Baldrick plan pays off for money machine Gosden as Muntahaa romps to glory
In no English county do they know the value of a pound more than Yorkshire. Over the four days of Yorkshire's greatest race meeting there has been no man better at winning pounds than John Gosden, who sealed a wonderful week by supplying Muntahaa and Weekender to finish first and second in the most valuable Flat handicap ever staged in Britain.
On Wednesday Gosden captured York's most richly-endowed prize when Roaring Lion claimed the Juddmonte International. On Friday he watched Stradivarius land a £1 million bonus and on the Knavesmire's final August afternoon he sent his seasonal total soaring past the £5 million mark with a victory that owed much to his own ingenuity.
For it was the runaway trainers' championship leader who decided that from the widest stall but one Jim Crowley should plot his own course through the opening half mile of a Sky Bet Ebor he had long since circled as an ideal target for Hamdan Al Maktoum's five-year-old.

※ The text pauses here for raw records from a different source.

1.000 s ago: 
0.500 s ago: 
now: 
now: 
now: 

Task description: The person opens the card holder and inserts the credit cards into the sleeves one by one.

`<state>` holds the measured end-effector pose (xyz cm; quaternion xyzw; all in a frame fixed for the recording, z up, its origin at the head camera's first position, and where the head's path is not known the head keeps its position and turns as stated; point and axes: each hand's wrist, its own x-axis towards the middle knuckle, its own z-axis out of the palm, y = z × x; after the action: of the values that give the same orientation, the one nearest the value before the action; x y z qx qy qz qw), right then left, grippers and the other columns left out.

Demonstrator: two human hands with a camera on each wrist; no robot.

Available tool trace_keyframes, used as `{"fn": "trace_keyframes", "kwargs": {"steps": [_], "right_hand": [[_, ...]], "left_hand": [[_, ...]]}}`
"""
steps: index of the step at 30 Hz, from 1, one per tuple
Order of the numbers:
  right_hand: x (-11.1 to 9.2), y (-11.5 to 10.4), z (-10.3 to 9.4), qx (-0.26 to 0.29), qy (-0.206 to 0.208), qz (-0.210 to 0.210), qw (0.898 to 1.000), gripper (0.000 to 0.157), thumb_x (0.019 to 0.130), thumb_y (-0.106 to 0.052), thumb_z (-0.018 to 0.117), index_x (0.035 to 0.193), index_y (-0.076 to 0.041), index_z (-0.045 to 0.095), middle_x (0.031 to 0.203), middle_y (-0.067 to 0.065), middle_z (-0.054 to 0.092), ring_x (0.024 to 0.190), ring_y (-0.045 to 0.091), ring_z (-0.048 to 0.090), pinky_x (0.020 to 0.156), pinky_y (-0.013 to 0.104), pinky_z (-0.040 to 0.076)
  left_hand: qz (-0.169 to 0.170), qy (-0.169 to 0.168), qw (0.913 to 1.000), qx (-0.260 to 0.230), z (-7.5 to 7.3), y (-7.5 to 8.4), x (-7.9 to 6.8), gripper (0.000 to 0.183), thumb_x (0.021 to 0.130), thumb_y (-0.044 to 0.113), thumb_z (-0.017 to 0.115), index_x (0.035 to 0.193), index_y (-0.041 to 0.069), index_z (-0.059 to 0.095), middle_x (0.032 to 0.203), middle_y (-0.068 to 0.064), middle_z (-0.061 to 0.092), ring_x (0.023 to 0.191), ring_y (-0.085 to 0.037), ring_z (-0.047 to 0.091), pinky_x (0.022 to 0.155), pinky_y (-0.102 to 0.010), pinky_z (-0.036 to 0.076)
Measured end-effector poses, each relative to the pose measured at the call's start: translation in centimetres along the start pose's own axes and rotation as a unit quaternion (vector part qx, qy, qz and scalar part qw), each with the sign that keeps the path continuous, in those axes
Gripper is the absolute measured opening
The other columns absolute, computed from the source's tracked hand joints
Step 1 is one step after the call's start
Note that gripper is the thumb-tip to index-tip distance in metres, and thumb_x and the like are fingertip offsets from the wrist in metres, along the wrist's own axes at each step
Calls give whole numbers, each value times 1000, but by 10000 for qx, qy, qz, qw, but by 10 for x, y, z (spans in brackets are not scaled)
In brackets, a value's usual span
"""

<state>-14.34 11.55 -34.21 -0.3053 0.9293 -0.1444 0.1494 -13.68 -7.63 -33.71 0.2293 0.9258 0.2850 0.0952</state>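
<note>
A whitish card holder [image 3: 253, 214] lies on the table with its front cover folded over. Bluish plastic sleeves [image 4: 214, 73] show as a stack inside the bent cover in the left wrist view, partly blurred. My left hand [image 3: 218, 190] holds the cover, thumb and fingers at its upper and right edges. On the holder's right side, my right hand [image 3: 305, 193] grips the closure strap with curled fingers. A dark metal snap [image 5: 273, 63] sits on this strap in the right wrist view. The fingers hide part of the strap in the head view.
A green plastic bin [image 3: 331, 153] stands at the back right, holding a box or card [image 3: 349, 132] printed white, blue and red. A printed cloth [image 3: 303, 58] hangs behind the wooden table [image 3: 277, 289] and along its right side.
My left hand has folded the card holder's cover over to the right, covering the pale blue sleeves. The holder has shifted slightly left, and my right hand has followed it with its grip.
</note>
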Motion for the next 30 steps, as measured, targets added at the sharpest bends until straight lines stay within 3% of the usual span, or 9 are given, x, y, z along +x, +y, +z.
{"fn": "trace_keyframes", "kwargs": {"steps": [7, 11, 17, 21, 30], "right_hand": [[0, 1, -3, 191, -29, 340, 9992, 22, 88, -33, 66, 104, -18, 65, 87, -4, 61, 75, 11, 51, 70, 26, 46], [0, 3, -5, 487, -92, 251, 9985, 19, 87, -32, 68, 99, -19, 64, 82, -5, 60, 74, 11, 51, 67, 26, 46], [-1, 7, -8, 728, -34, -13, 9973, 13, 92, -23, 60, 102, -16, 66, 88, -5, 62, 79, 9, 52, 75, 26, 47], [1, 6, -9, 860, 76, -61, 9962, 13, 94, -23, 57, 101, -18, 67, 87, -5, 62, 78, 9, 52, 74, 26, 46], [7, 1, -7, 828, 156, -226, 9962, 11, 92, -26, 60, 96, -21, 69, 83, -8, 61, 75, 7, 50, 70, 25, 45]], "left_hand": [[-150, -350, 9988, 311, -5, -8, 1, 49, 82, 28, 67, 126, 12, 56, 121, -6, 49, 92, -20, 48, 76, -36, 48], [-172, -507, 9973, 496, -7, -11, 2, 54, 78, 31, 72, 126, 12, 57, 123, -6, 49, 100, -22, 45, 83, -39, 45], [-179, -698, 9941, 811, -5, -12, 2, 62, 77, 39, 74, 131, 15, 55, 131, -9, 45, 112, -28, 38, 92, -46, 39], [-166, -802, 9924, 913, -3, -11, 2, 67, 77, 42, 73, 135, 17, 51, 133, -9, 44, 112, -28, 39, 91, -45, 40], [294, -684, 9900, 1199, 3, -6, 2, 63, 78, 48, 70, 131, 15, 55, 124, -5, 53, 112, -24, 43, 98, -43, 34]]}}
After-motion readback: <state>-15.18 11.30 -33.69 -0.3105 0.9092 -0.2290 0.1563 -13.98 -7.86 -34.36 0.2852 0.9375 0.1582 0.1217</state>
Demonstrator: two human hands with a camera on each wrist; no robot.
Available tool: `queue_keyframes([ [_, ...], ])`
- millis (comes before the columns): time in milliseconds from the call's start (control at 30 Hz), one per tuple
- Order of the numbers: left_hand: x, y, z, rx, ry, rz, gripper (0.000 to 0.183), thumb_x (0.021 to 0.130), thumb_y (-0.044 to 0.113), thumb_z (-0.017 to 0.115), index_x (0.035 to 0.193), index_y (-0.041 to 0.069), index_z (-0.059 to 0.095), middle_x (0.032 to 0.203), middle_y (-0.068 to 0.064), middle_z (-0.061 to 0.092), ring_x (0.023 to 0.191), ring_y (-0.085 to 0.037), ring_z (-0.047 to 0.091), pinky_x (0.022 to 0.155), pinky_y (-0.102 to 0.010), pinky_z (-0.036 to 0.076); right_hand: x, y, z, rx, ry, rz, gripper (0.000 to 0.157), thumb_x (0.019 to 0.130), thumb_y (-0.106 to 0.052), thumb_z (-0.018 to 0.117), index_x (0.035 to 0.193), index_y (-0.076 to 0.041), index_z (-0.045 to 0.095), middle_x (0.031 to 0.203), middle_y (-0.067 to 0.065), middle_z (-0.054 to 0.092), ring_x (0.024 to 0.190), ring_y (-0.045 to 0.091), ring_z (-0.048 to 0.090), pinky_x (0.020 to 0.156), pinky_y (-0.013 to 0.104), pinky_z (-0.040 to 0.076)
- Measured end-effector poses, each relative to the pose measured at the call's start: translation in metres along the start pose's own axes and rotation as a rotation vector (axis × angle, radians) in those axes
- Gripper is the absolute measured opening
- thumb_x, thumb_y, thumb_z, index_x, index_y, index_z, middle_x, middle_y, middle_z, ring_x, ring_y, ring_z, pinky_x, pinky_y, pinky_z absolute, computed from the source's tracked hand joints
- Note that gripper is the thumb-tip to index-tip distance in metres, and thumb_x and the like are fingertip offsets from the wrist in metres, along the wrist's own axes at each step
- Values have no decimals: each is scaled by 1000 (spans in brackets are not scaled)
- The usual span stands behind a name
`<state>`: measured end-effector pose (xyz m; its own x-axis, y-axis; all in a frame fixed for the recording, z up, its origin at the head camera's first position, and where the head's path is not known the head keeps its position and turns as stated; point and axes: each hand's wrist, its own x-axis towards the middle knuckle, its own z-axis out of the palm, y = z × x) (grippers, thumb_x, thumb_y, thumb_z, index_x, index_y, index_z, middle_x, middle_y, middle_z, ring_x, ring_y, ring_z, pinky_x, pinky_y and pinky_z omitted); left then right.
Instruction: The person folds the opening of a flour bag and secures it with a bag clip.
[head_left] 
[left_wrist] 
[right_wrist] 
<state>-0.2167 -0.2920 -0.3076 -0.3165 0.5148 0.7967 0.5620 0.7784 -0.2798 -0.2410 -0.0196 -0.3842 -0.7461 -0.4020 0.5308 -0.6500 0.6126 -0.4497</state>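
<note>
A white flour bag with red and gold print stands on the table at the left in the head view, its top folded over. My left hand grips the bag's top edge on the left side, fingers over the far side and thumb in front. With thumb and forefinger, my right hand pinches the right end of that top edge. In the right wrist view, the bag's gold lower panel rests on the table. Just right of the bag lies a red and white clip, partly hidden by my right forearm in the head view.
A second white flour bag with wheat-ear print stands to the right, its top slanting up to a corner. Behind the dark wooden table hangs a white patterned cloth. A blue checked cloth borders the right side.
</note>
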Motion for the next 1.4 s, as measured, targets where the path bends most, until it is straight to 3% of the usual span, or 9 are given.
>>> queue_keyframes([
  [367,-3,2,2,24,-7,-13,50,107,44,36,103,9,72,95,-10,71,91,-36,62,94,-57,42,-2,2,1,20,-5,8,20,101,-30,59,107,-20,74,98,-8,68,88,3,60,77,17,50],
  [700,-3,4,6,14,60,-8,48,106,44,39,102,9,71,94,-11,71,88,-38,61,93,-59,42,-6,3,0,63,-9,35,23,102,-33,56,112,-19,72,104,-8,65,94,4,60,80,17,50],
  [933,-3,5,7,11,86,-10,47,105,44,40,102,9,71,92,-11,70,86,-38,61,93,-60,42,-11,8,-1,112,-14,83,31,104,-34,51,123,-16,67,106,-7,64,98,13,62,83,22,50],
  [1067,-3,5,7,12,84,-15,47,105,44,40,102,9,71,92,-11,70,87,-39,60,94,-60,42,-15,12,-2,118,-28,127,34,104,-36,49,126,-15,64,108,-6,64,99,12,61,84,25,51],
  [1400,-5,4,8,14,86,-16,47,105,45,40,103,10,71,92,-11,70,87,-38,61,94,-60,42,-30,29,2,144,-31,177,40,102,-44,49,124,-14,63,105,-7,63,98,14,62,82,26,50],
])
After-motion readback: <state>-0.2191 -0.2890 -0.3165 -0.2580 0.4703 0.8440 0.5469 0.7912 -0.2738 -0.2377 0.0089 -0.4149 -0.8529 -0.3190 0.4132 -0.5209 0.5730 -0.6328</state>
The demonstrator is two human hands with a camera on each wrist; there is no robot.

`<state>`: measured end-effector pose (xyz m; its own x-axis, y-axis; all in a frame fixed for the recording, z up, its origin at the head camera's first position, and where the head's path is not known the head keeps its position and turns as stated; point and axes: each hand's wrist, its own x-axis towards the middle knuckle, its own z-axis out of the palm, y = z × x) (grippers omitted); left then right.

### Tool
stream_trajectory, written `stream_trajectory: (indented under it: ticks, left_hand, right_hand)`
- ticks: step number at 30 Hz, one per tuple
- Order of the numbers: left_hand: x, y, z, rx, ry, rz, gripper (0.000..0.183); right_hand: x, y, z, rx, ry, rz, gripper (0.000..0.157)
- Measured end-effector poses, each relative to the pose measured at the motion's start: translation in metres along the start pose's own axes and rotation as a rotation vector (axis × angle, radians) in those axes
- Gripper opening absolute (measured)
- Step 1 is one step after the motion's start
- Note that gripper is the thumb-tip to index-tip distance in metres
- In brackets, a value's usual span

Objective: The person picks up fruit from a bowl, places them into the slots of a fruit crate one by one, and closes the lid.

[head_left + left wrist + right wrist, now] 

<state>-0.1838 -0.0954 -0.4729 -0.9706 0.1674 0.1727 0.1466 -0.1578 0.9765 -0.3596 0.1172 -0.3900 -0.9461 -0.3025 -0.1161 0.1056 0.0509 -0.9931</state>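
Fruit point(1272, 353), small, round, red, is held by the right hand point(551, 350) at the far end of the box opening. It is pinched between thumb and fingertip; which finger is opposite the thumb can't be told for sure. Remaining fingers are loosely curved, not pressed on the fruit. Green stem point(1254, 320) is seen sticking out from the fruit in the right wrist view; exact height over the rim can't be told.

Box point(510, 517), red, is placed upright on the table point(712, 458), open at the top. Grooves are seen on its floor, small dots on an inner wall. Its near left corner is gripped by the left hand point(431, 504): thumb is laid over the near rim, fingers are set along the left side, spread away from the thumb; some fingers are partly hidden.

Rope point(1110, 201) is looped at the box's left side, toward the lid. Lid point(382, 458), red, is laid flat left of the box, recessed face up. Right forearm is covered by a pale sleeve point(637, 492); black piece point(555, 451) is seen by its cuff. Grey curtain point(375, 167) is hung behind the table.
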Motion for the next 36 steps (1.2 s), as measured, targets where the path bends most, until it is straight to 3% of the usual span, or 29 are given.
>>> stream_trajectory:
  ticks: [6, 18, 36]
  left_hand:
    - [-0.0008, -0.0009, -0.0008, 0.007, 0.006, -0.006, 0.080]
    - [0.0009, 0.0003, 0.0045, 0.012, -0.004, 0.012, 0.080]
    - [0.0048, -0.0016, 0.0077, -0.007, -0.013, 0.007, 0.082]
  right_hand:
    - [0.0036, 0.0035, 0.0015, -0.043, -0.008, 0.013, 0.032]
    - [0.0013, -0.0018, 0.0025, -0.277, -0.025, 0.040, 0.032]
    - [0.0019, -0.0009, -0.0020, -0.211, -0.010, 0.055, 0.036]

All Gosden's plotting paid off, with the well-backed Muntahaa defying a mark of 109 to surge past his 112-rated Frankie Dettori-ridden stable companion at the end of a £500,000 feature that underlined the new-look Ebor is now a race in which quality counts.
Next year that race will double in value to £1m, but before that Muntahaa could seek to earn his connections more than £2m if Sheikh Hamdan agrees with the suggestion to contest the Lexus Melbourne Cup, the nation-stopping showpiece York one day hopes the Ebor might emulate.
Yet what York already has is quite special, as was made clear by Gosden, whose four winners at the meeting also leading William Hill St Leger candidate Lah Ti Dar.
"These are two fabulous horses and we trained them specifically for this race," said Gosden. "I told the jocks beforehand I had never had them better. They ran super races and it wasn't a fluke.
"We've had a great week. We didn't bring many here but you don't mess around at York. It's a proper track and the most fantastic meeting."
Undeniably fantastic was the cunning plan devised earlier in the week by Muntahaa's master trainer.
Revealing that plan was created during a walk of the Ebor course, he said: "I stood where the gates would be and from our stall I thought we could run four furlongs straight, be on our own and have our own race.
"I told Jim I had this Baldrick plan and that it might be a bit mad but I told him to stay out there on his own and then slot across.
"It worked perfectly. It was rather like he dropped in at the mile-and-a-quarter start. I think it made a big difference to the horse – but Frankie wasn't pleased as he went past him! It wasn't a wild idea in the end, it was a good one.
"From that draw it can be tough, but we did this in the Arc with a horse called Golden Horn. Sometimes you can use a negative and make it a positive."
For Crowley this was also a success that turned bad into good. He went home deflated on Friday after finishing only fourth for his boss on odds-on Nunthorpe favourite Battaash. Sporting the same silks, the outcome on this occasion was much more favourable.
"I was always confident," he said. "My only concern was not to get there too soon. He did pull up on me one day before, but this time when he hit the front he was gone.
"Some days it goes your way, some days it doesn't. That was a nice pick-me-up after yesterday. We needed that."
So, too, did Muntahaa. The five-year-old had not won since April 2017 and was at one point entered for a sale at Doncaster. He most definitely now won't be sold and, according to the winning owner's racing manager Angus Gold, might be given a rather more exciting entry, this time for an even more iconic handicap at Flemington on November's first Tuesday. Sky Bet make him a 25-1 shot to win it.
"I'm sure Angus will discuss it with Sheikh Hamdan and put him in the Melbourne Cup," said Gosden. "He's a big horse and may well fit the race."
He certainly fitted this one – and according to Gold its extra money mattered, even to a Maktoum family operation.
"Of course it does," said Gold. "It would make a difference to anyone. It's a fantastic race to win and it's incredible they have made it so valuable. We haven't had any horse win that much this year, so it's a huge thrill."
A huge thrill and a huge pot. At York this week Gosden kept winning them.